**Aim of the exercise**. What you return must match the records word for word.

**Data supplied**.
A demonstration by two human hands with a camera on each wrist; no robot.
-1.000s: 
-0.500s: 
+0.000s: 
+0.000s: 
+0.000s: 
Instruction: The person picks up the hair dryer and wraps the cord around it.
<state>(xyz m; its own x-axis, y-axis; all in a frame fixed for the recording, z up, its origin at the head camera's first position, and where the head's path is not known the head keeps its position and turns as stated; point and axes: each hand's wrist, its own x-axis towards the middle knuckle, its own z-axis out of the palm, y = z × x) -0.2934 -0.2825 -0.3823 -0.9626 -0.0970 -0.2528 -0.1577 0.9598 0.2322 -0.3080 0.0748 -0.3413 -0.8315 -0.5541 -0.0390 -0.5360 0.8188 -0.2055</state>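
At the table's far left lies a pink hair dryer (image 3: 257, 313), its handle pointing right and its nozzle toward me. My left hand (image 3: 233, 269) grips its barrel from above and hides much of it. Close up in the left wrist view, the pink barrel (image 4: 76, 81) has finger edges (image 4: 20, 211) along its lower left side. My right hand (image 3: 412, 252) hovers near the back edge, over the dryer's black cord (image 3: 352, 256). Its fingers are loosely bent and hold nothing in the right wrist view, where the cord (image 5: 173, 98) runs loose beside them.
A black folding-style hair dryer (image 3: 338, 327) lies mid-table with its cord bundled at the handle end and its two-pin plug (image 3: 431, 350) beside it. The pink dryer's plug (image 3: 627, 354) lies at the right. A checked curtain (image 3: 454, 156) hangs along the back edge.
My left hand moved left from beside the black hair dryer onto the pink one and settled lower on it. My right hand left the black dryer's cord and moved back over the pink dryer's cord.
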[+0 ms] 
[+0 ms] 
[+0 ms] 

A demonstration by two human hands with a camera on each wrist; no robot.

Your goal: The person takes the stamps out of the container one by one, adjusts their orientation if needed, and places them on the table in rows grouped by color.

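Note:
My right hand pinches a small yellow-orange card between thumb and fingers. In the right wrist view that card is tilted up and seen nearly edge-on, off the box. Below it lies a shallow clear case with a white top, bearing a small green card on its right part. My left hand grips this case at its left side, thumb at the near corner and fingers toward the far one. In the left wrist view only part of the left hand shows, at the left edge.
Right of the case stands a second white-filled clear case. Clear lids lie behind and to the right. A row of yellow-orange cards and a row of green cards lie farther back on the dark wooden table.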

**Response box**.
A demonstration by two human hands with a camera on each wrist; no robot.
-1.000s: 
-0.500s: 
+0.000s: 
+0.000s: 
+0.000s: 
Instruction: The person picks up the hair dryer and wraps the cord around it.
<state>(xyz m; its own x-axis, y-axis; all in a frame fixed for the recording, z up, its origin at the head camera's first position, and where the head's path is not known the head keeps its position and turns as stated; point and axes: each hand's wrist, its own x-axis towards the middle knuckle, its own z-axis out of the palm, y = z × x) -0.2934 -0.2825 -0.3823 -0.9626 -0.0970 -0.2528 -0.1577 0.9598 0.2322 -0.3080 0.0748 -0.3413 -0.8315 -0.5541 -0.0390 -0.5360 0.8188 -0.2055</state>
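At the table's far left lies a pink hair dryer (image 3: 257, 313), its handle pointing right and its nozzle toward me. My left hand (image 3: 233, 269) grips its barrel from above and hides much of it. Close up in the left wrist view, the pink barrel (image 4: 76, 81) has finger edges (image 4: 20, 211) along its lower left side. My right hand (image 3: 412, 252) hovers near the back edge, over the dryer's black cord (image 3: 352, 256). Its fingers are loosely bent and hold nothing in the right wrist view, where the cord (image 5: 173, 98) runs loose beside them.
A black folding-style hair dryer (image 3: 338, 327) lies mid-table with its cord bundled at the handle end and its two-pin plug (image 3: 431, 350) beside it. The pink dryer's plug (image 3: 627, 354) lies at the right. A checked curtain (image 3: 454, 156) hangs along the back edge.
My left hand moved left from beside the black hair dryer onto the pink one and settled lower on it. My right hand left the black dryer's cord and moved back over the pink dryer's cord.
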[+0 ms] 
[+0 ms] 
[+0 ms] 

A demonstration by two human hands with a camera on each wrist; no robot.

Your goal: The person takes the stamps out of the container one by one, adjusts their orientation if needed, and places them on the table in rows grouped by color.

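Note:
My right hand pinches a small yellow-orange card between thumb and fingers. In the right wrist view that card is tilted up and seen nearly edge-on, off the box. Below it lies a shallow clear case with a white top, bearing a small green card on its right part. My left hand grips this case at its left side, thumb at the near corner and fingers toward the far one. In the left wrist view only part of the left hand shows, at the left edge.
Right of the case stands a second white-filled clear case. Clear lids lie behind and to the right. A row of yellow-orange cards and a row of green cards lie farther back on the dark wooden table.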

The exercise is now complete.